Verbatim output required. Print the data in full.

-------- MATERIAL SUPPLIED --------

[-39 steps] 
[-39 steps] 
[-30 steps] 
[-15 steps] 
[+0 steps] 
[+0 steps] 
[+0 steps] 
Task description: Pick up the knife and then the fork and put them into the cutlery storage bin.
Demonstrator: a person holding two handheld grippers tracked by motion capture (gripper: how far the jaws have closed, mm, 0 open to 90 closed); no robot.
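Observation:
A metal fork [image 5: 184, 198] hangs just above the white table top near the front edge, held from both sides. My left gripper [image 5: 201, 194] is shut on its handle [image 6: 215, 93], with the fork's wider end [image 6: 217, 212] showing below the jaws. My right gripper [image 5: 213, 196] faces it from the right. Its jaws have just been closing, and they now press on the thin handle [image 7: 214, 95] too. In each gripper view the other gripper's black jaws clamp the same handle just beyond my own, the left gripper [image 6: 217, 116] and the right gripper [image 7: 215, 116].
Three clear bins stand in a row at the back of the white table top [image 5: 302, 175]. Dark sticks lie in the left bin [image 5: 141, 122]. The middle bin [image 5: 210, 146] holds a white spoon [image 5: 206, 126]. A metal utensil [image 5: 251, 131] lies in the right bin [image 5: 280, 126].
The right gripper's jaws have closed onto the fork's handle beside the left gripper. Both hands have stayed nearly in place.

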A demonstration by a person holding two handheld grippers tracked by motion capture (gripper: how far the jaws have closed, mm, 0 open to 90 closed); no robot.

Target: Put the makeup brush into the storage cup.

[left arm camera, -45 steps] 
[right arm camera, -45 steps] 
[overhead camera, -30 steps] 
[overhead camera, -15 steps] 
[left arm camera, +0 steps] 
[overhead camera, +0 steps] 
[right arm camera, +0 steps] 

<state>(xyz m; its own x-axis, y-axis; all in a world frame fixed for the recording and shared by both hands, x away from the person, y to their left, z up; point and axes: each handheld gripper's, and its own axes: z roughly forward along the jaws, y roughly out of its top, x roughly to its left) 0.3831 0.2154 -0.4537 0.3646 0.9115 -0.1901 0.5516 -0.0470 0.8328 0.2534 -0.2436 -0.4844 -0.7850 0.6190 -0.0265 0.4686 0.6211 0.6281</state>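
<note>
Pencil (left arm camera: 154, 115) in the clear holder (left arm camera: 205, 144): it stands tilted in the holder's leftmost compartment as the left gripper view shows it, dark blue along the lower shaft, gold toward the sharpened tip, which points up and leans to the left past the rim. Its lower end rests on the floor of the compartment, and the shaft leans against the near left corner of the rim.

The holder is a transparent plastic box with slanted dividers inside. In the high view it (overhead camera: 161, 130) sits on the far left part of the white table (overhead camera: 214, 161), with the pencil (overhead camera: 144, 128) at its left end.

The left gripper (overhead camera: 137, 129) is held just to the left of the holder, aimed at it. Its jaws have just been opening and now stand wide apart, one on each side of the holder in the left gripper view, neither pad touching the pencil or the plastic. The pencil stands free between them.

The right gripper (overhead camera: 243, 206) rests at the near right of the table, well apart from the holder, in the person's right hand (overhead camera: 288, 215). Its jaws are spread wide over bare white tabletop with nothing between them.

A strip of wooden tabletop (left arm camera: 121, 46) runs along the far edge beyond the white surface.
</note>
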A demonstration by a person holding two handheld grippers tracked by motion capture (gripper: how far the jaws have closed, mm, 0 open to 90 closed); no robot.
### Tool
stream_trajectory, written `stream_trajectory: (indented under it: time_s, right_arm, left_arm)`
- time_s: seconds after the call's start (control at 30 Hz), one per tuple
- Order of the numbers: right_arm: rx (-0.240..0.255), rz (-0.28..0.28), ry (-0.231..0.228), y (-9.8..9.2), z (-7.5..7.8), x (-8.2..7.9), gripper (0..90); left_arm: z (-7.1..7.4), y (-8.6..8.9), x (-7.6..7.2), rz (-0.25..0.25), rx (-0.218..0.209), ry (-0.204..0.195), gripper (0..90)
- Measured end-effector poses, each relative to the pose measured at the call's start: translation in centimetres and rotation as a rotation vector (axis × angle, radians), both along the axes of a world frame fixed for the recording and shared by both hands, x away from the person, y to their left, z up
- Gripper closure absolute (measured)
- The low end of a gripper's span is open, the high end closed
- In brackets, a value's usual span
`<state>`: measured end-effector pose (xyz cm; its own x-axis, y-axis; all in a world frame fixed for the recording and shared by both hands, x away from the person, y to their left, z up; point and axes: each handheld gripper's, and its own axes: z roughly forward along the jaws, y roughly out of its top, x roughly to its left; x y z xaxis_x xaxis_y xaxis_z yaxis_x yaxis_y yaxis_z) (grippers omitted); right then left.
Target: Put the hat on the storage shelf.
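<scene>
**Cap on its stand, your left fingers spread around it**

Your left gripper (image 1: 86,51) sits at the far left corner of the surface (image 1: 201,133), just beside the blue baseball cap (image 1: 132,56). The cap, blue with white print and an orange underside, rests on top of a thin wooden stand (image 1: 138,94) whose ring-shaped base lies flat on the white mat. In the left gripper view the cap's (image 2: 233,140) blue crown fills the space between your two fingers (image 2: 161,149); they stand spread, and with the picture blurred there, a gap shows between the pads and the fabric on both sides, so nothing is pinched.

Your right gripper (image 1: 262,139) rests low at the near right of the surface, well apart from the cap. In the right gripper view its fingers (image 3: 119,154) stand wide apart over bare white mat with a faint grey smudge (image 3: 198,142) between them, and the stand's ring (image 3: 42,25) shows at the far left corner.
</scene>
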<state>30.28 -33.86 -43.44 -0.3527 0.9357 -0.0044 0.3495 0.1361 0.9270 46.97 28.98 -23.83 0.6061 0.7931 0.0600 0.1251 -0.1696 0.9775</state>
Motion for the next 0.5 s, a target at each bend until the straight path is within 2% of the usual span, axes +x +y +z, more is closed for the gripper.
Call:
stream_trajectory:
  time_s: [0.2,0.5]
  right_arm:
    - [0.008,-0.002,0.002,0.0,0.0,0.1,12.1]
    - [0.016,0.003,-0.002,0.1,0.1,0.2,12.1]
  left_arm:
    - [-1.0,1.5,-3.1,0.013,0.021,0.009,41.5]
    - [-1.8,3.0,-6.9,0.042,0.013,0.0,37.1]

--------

*REPLY TO THE TASK:*
[-39 steps] 
[-39 steps] 
[-30 steps] 
[-15 steps] 
[+0 steps] 
[+0 steps] 
[+0 steps] 
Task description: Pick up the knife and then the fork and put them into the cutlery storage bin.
Demonstrator: a person holding two handheld grippers tracked by motion capture (gripper: how far the jaws have closed, mm, 0 open to 90 closed); no robot.
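Observation:
A metal fork [image 5: 184, 198] hangs just above the white table top near the front edge, held from both sides. My left gripper [image 5: 201, 194] is shut on its handle [image 6: 215, 93], with the fork's wider end [image 6: 217, 212] showing below the jaws. My right gripper [image 5: 213, 196] faces it from the right. Its jaws have just been closing, and they now press on the thin handle [image 7: 214, 95] too. In each gripper view the other gripper's black jaws clamp the same handle just beyond my own, the left gripper [image 6: 217, 116] and the right gripper [image 7: 215, 116].
Three clear bins stand in a row at the back of the white table top [image 5: 302, 175]. Dark sticks lie in the left bin [image 5: 141, 122]. The middle bin [image 5: 210, 146] holds a white spoon [image 5: 206, 126]. A metal utensil [image 5: 251, 131] lies in the right bin [image 5: 280, 126].
The right gripper's jaws have closed onto the fork's handle beside the left gripper. Both hands have stayed nearly in place.
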
A demonstration by a person holding two handheld grippers tracked by motion capture (gripper: how far the jaws have closed, mm, 0 open to 90 closed); no robot.

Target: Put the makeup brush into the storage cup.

[left arm camera, -45 steps] 
[right arm camera, -45 steps] 
[overhead camera, -30 steps] 
[overhead camera, -15 steps] 
[left arm camera, +0 steps] 
[overhead camera, +0 steps] 
[right arm camera, +0 steps] 

<state>(xyz m; its own x-axis, y-axis; all in a world frame fixed for the recording and shared by both hands, x away from the person, y to their left, z up; point and axes: each handheld gripper's, and its own axes: z roughly forward along the jaws, y roughly out of its top, x roughly to its left) 0.3831 0.2154 -0.4537 0.3646 0.9115 -0.1901 0.5516 -0.0470 0.8328 0.2534 -0.2436 -0.4844 -0.7850 0.6190 -0.0265 0.4686 0.6211 0.6281</state>
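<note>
Pencil (left arm camera: 154, 115) in the clear holder (left arm camera: 205, 144): it stands tilted in the holder's leftmost compartment as the left gripper view shows it, dark blue along the lower shaft, gold toward the sharpened tip, which points up and leans to the left past the rim. Its lower end rests on the floor of the compartment, and the shaft leans against the near left corner of the rim.

The holder is a transparent plastic box with slanted dividers inside. In the high view it (overhead camera: 161, 130) sits on the far left part of the white table (overhead camera: 214, 161), with the pencil (overhead camera: 144, 128) at its left end.

The left gripper (overhead camera: 137, 129) is held just to the left of the holder, aimed at it. Its jaws have just been opening and now stand wide apart, one on each side of the holder in the left gripper view, neither pad touching the pencil or the plastic. The pencil stands free between them.

The right gripper (overhead camera: 243, 206) rests at the near right of the table, well apart from the holder, in the person's right hand (overhead camera: 288, 215). Its jaws are spread wide over bare white tabletop with nothing between them.

A strip of wooden tabletop (left arm camera: 121, 46) runs along the far edge beyond the white surface.
</note>
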A demonstration by a person holding two handheld grippers tracked by motion capture (gripper: how far the jaws have closed, mm, 0 open to 90 closed); no robot.
### Tool
stream_trajectory, written `stream_trajectory: (indented under it: time_s, right_arm, left_arm)`
- time_s: seconds after the call's start (control at 30 Hz), one per tuple
- Order of the numbers: right_arm: rx (-0.240..0.255), rz (-0.28..0.28), ry (-0.231..0.228), y (-9.8..9.2), z (-7.5..7.8), x (-8.2..7.9), gripper (0..90); left_arm: z (-7.1..7.4), y (-8.6..8.9), x (-7.6..7.2), rz (-0.25..0.25), rx (-0.218..0.209), ry (-0.204..0.195), gripper (0..90)
- Measured end-effector poses, each relative to the pose measured at the call's start: translation in centimetres and rotation as a rotation vector (axis × angle, radians), both along the axes of a world frame fixed for the recording and shared by both hands, x away from the person, y to their left, z up
- Gripper closure absolute (measured)
- The low end of a gripper's span is open, the high end closed
- In brackets, a value's usual span
`<state>`: measured end-effector pose (xyz cm; its own x-axis, y-axis; all in a world frame fixed for the recording and shared by both hands, x away from the person, y to their left, z up; point and axes: each handheld gripper's, and its own axes: z roughly forward along the jaws, y roughly out of its top, x roughly to its left; x y z xaxis_x xaxis_y xaxis_z yaxis_x yaxis_y yaxis_z) (grippers omitted); right then left.
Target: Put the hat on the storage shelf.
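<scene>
**Cap on its stand, your left fingers spread around it**

Your left gripper (image 1: 86,51) sits at the far left corner of the surface (image 1: 201,133), just beside the blue baseball cap (image 1: 132,56). The cap, blue with white print and an orange underside, rests on top of a thin wooden stand (image 1: 138,94) whose ring-shaped base lies flat on the white mat. In the left gripper view the cap's (image 2: 233,140) blue crown fills the space between your two fingers (image 2: 161,149); they stand spread, and with the picture blurred there, a gap shows between the pads and the fabric on both sides, so nothing is pinched.

Your right gripper (image 1: 262,139) rests low at the near right of the surface, well apart from the cap. In the right gripper view its fingers (image 3: 119,154) stand wide apart over bare white mat with a faint grey smudge (image 3: 198,142) between them, and the stand's ring (image 3: 42,25) shows at the far left corner.
</scene>
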<state>30.28 -33.86 -43.44 -0.3527 0.9357 -0.0044 0.3495 0.1361 0.9270 46.97 28.98 -23.83 0.6061 0.7931 0.0600 0.1251 -0.1696 0.9775</state>
Motion for the next 0.5 s, a target at each bend until the straight path is within 2% of the usual span, axes +x +y +z, more is closed for the gripper.
Call:
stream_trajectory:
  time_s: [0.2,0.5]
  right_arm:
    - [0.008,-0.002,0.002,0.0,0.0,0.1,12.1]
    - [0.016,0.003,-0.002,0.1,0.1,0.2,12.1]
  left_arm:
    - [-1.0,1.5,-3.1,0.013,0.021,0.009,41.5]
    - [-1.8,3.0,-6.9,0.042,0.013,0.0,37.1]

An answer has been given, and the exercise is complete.